→ **WHAT IS EXPECTED**
List every line in this data where the string "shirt" occurs.

→ **DATA EXCERPT**
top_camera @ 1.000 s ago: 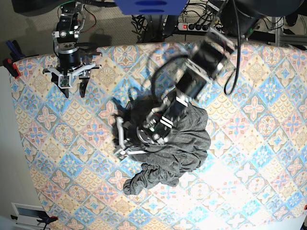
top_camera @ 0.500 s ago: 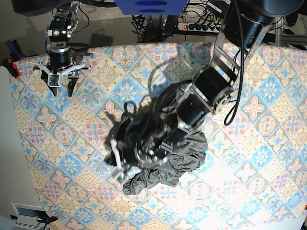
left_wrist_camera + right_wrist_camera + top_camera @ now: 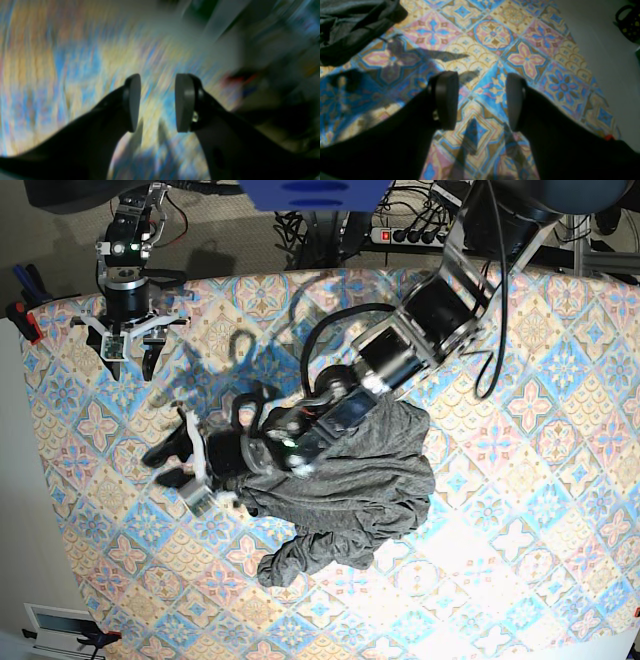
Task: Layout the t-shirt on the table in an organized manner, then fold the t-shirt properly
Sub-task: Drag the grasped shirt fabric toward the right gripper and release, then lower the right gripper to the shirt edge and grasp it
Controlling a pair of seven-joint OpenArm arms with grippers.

→ **ANSWER BOX**
Task: Layout the t-shirt on the table in an organized manner, then fold the t-shirt properly
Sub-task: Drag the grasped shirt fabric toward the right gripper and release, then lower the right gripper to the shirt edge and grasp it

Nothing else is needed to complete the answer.